As negotiations continued to be unproductive, Drivers went forward with its intent to institute a new benefits plan for its employees. In response, the union called a strike beginning on November 7, in which the vast majority of employees, including Mr. Bixler, participated. Just as Drivers' withdrawal from the Fund had been a "qualifying event" under COBRA, triggering its provisions, so was the strike. Thus, once the new benefits program became effective on November 15, Drivers sent COBRA notices to its striking employees, offering them the opportunity to purchase continuation coverage through the new program. Like the Fund, Drivers provided a sixty day period during which employees could elect coverage. The letter bore the heading "NOTICE OF RIGHT TO GROUP HEALTH COVERAGE," and read as follows:

As you know, the company has implemented its proposed new health program. Under federal law (COBRA), you may elect to have your health coverage, at your expense.... If you decide that you want coverage, please indicate below and return this form to Drivers Inc.'s office within 60 days. IF THIS FORM IS NOT RECEIVED WITHIN THE 60 DAY PERIOD (JANUARY 26, 1991), YOU WILL NOT BE ELIGIBLE TO RECEIVE BENEFITS.

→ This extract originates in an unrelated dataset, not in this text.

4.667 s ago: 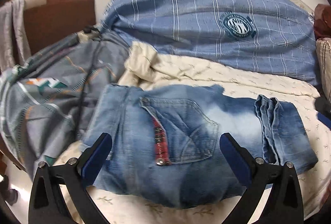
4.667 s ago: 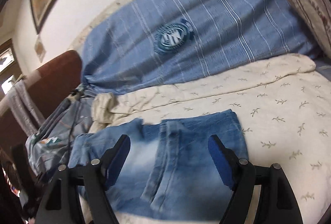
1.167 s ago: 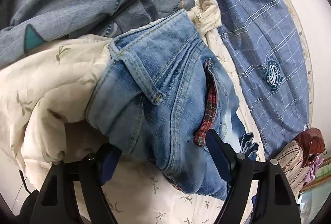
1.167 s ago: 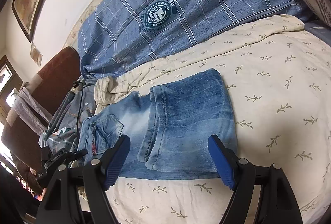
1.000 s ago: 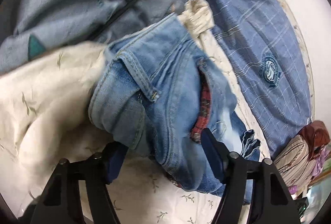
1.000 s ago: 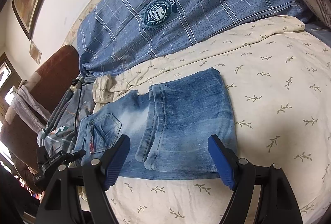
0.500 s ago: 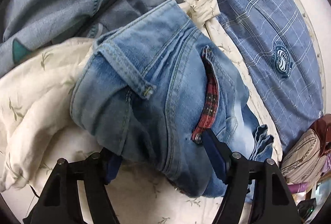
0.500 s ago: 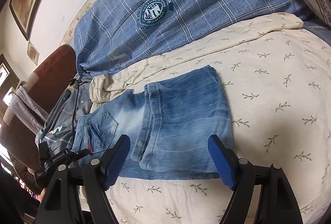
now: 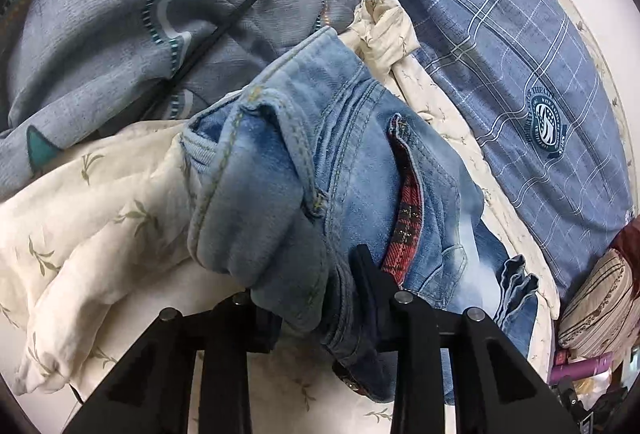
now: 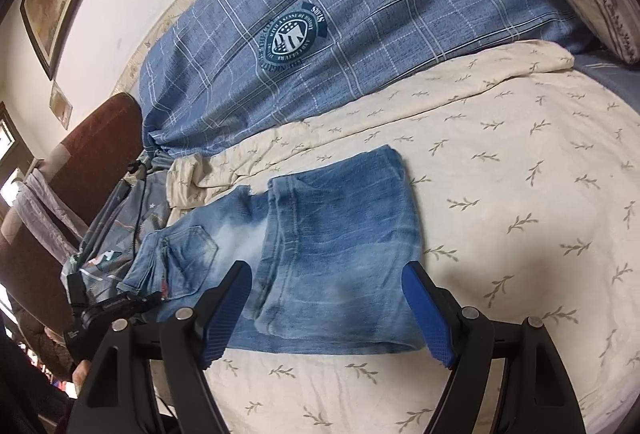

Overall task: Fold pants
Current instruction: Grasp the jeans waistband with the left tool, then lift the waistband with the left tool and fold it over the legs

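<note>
The blue jeans point(image 10: 336, 238) lie partly folded on the cream leaf-print sheet point(image 10: 520, 193), legs doubled over at the right, waist at the left. My left gripper point(image 9: 316, 298) is shut on the jeans' waistband point(image 9: 260, 201) and lifts it, bunched, off the sheet; the back pocket with red plaid lining point(image 9: 404, 230) shows beside it. This gripper also shows in the right wrist view point(image 10: 120, 304) at the waist end. My right gripper point(image 10: 326, 308) is open and empty, hovering over the near edge of the folded legs.
A blue plaid pillow with a round crest point(image 10: 344, 33) lies behind the jeans. A grey patterned blanket with a black cable point(image 9: 120, 33) is bunched at the waist end. A brown headboard point(image 10: 92, 153) and a striped cushion point(image 9: 596, 306) border the bed.
My left gripper has closed on the waistband, which is now bunched and raised between its fingers. My right gripper stays open above the folded legs, hardly moved.
</note>
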The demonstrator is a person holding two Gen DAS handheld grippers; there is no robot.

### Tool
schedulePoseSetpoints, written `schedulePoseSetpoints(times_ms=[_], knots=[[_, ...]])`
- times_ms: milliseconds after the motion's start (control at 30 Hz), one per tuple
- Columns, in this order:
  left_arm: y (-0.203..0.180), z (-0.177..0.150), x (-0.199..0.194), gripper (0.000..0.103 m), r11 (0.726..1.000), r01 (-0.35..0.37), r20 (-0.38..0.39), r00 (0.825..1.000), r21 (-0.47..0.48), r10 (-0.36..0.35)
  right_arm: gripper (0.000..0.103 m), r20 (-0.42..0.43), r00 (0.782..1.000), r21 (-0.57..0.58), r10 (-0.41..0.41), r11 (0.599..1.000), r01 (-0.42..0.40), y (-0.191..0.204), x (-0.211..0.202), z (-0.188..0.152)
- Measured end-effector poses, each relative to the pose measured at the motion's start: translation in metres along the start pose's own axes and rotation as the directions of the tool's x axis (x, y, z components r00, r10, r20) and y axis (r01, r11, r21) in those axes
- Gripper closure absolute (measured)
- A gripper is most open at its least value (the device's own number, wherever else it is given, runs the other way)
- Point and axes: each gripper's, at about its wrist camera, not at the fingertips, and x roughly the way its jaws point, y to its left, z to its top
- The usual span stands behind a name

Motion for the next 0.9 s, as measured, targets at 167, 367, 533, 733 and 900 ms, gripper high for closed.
schedulePoseSetpoints(times_ms=[167,367,533,733,900], knots=[[-0.002,0.002,0.01,0.06,1.0,-0.001,-0.008,1.0,-0.019,0.001,0.023,0.002,1.0,0.015,-0.004,1.0,0.004,-0.003,-0.001,0.0],[-0.005,-0.001,0.0,0.077,0.999,-0.027,0.035,0.999,0.026,0.026,0.023,0.017,1.0,0.019,-0.011,1.0,0.011,-0.006,-0.008,-0.002],[-0.027,-0.007,-0.019,0.083,0.987,-0.084,0.125,0.99,0.136,0.067,0.023,0.036,0.999,0.058,-0.005,0.998,0.003,-0.015,-0.014,0.003],[-0.079,-0.021,-0.052,0.084,0.93,-0.139,0.258,0.965,0.339,0.05,0.023,0.043,0.999,0.125,0.018,0.992,-0.023,-0.029,-0.018,0.007],[-0.124,-0.042,-0.07,0.084,0.86,-0.144,0.307,0.951,0.49,-0.016,0.023,0.068,0.997,0.19,0.029,0.981,-0.041,-0.043,-0.026,0.011]])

Appellants' App. at 519. Following a discussion of cost and payment options, the letter warned:

FAILURE TO PAY PREMIUMS WITHIN THE ABOVE DESCRIBED TIME CONSTRAINTS WILL RESULT IN A LOSS OF CONTINUATION COVERAGE. THERE IS NO REINSTATEMENT.

Id. at 520. Again, it is undisputed that the Bixlers neither elected nor remitted payment for the COBRA coverage offered through Drivers.

Mr. Bixler died on December 26, 1990, after the period for election of the Fund's COBRA coverage had closed, but only halfway through the election period for the coverage offered by Drivers. Both the Fund and Drivers disclaim liability for the payment of medical bills and death benefits.

C. Procedural History

Mrs. Bixler brought this suit, in her own right and as administratrix of Mr. Bixler's estate and guardian of their minor daughter, to recover her husband's medical expenses and death benefits. As defendants she named the Fund, its four trustees and administrator, as well as Drivers and its general manager, Charles Welsh.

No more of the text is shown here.